Stimmt es, dass die Grand Dame der SPÖ, Doris Bures, bei den letzten Sitzungen nicht mehr im Team von Andreas Babler war?
In der Sondierungsphase war Doris Bures dabei, dann hat Andreas Babler sein Team anders zusammengestellt und Doris Bures war dann nicht mehr dabei.
Wie wollen Sie denn Ihre Rolle anlegen? Ohne Ihnen nahetreten zu wollen, Sie werden wohl den nächsten Wahlkampf nicht bestreiten …
Man kann als Parteichef ein sehr kurzes Dasein haben oder ein sehr langes. Aber das Lebensalter entscheidet nicht darüber. Ich habe mir international und national ein paar Beispiele angeschaut. Es ist in allen Richtungen offen.
Schmerzt Sie eigentlich, wenn ein ÖVP-Grande wie Franz Fischler mit dem Austritt droht, wenn eine Koalition mit der FPÖ zustande kommt …
Natürlich schmerzt es mich, wenn so eine Persönlichkeit überlegt, aufgrund dieser Entwicklungen die Familie der ÖVP zu verlassen.
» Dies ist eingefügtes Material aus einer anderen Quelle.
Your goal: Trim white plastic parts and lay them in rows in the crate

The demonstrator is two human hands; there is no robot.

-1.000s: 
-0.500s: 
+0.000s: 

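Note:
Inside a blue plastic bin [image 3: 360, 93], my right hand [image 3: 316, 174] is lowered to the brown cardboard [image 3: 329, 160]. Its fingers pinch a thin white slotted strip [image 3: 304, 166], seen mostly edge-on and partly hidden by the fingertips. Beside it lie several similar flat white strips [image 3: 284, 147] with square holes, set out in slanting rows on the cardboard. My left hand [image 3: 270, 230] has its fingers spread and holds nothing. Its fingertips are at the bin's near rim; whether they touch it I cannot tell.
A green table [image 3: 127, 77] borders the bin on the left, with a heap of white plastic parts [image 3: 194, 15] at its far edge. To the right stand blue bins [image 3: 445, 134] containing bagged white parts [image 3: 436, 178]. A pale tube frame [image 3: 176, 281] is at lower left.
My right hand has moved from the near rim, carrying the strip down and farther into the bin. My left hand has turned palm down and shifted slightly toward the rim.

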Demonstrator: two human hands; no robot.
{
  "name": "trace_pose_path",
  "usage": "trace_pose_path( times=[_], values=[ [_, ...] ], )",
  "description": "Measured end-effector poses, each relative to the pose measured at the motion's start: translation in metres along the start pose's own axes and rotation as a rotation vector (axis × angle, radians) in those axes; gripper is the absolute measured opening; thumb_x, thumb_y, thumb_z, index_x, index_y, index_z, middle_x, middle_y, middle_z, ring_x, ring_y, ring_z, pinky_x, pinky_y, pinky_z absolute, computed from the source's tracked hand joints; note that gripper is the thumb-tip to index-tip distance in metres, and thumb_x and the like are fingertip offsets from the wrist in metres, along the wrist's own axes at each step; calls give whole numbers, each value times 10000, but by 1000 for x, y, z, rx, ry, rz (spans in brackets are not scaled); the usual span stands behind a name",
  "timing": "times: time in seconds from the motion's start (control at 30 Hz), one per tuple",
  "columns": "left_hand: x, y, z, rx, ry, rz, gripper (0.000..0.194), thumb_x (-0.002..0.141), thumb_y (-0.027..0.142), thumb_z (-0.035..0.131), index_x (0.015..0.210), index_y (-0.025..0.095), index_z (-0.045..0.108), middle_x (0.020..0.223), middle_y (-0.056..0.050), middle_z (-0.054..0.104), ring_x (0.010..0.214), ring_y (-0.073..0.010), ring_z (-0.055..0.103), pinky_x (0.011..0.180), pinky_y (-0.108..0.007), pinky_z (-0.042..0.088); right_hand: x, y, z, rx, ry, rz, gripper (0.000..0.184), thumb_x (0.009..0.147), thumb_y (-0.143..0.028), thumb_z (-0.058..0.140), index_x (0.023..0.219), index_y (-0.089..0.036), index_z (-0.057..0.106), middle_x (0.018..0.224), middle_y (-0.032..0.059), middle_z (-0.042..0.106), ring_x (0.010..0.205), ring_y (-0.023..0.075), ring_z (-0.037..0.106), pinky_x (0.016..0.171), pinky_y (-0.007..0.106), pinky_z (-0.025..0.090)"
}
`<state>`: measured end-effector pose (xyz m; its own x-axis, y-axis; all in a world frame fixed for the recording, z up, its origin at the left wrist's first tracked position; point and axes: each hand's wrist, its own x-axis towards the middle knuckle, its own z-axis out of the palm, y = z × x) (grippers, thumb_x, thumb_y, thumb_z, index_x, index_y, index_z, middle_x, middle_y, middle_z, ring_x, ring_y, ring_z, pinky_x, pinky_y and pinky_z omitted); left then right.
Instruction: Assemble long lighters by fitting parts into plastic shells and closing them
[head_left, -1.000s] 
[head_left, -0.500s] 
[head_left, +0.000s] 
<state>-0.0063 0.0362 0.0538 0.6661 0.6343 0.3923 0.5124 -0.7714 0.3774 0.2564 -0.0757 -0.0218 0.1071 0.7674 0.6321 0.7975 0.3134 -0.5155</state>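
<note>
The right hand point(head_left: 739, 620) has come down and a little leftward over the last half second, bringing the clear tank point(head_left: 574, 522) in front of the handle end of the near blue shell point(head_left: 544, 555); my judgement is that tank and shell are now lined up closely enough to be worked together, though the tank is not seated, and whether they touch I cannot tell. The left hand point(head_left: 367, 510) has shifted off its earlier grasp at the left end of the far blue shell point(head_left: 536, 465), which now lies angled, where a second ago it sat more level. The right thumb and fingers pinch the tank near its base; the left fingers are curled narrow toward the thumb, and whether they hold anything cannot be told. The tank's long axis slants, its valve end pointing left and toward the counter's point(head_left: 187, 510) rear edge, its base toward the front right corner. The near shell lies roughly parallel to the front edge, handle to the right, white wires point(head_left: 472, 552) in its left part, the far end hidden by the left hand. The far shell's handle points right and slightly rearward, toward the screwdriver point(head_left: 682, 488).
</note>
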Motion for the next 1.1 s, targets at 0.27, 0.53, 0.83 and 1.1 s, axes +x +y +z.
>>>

Ich werde versuchen, in den kommenden Wochen diese Bedenken abzuschwächen.
Viele Wirtschaftsreibende haben Bedenken, dass ein Kanzler Herbert Kickl den Wirtschaftsstandort Österreich schwächen könnte. Will das die ÖVP tatsächlich riskieren?
Wohlstand ist abhängig von einer prosperierenden Wirtschaft. Wir müssen den Wirtschaftsstandort stärken. Mir ist klar, dass wir international sehr genau beobachtet werden. Mir ist auch bewusst, dass es kritische Blicke und Besorgnisse gibt. Deswegen habe ich genau definiert, was unsere Rahmenbedingungen sind. Es darf keinen Öxit geben. Wir brauchen internationale Kooperationen im politischen und im wirtschaftlichen Bereich. Wir können uns nicht abschotten.
Ein Lieblingsfeindbild ist der ORF. Wird die ÖVP ein Bollwerk gegen die Zerschlagung des ORF sein?
Aufgrund der Erkenntnisse des Verfassungsgerichtshofes muss es Veränderungen geben. Eine tatsächliche unabhängige Medienlandschaft ist ein wichtiger Teil unserer Demokratie. Aber wie es im Detail im ORF gelöst wird, werden wir sehen.